Cassandra Wilson, one of the most distinctive singers in jazz, offered up that honeyed contralto of hers, but to diminished effect because of the environment. The sound engineers badly distorted the balance between her voice and her band at the start of her set and frequently thereafter. This rendered her opening performance of Bob Dylan's "Lay, Lady, Lay" surprisingly ineffective.

The Petrillo's acoustical blur made Wilson's ensemble – the best band accompanying any major jazz singer today – sound sadly ordinary (quite a feat, considering the presence of drummer Herlin Riley and bassist Reginald Veal).That the festival ended Wilson's set a mere 42 minutes after she walked on stage further reduced its effect.

Trio 3 + Geri Allen fared better on the Petrillo stage, its radical re-imaginings of music of Mary Lou Williams steeped in blue and unfettered in its use of dissonance and free-ranging solos.

Earlier in the day at the Jazz on Jackson Stage, Chicago pianist Jeremy Kahn got swindled by the elements, a threatened storm cutting short his transformation of music by Pepper Adams. What little Kahn and his ensemble were able to perform proved tantalizing, thanks to the originality of the arrangements and the exoticism of Kahn's harmonic choices.
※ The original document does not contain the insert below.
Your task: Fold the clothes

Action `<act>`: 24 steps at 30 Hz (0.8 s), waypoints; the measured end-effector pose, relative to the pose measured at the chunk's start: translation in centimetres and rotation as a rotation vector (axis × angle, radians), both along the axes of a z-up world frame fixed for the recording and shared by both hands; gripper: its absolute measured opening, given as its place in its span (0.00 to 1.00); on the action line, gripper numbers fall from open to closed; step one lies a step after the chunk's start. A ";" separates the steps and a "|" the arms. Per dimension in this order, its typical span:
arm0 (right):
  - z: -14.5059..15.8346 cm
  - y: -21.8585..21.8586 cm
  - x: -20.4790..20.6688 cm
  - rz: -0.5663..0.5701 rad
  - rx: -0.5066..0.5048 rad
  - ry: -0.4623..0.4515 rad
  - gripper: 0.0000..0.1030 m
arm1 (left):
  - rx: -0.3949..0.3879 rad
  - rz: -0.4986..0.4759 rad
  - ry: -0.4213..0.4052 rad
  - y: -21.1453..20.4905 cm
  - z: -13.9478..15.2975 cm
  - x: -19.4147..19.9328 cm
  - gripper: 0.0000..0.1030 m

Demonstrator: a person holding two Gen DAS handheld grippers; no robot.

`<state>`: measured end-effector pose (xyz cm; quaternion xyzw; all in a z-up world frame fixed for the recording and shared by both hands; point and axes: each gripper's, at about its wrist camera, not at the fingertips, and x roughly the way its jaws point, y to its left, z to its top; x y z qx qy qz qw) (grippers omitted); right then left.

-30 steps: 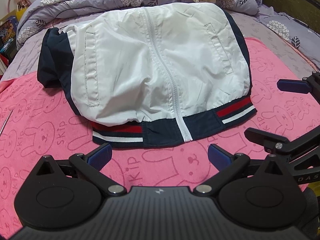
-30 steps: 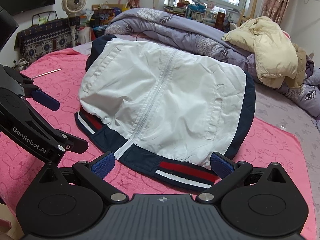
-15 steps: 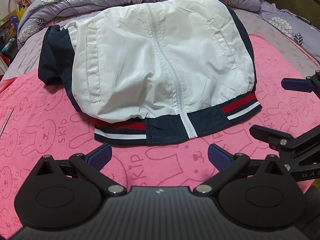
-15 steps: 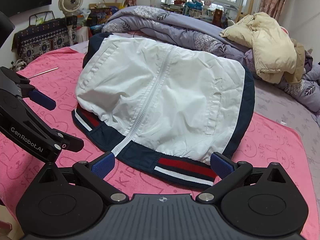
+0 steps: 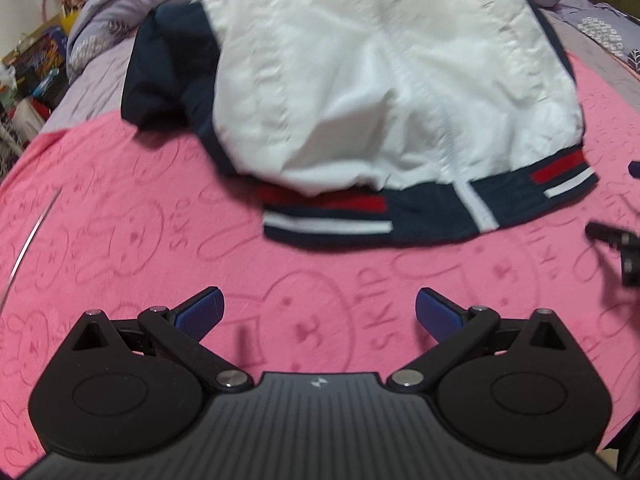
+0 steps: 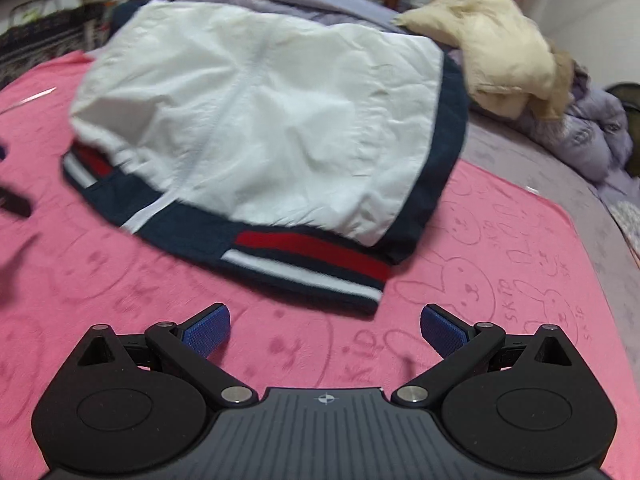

On Friday evening at the Pritzker Pavilion in Millennium Park, alto saxophonist Bobby Watson shared soulful exchanges with guitarist Bobby Broom and the Deep Blue Organ Trio. Then saxophonists Joe Lovano, David Liebman and Ravi Coltrane dove fearlessly into late-period John Coltrane (Ravi's father), the rigor of their playing inspiring to behold, though a few moments of calm amid the storms would have helped.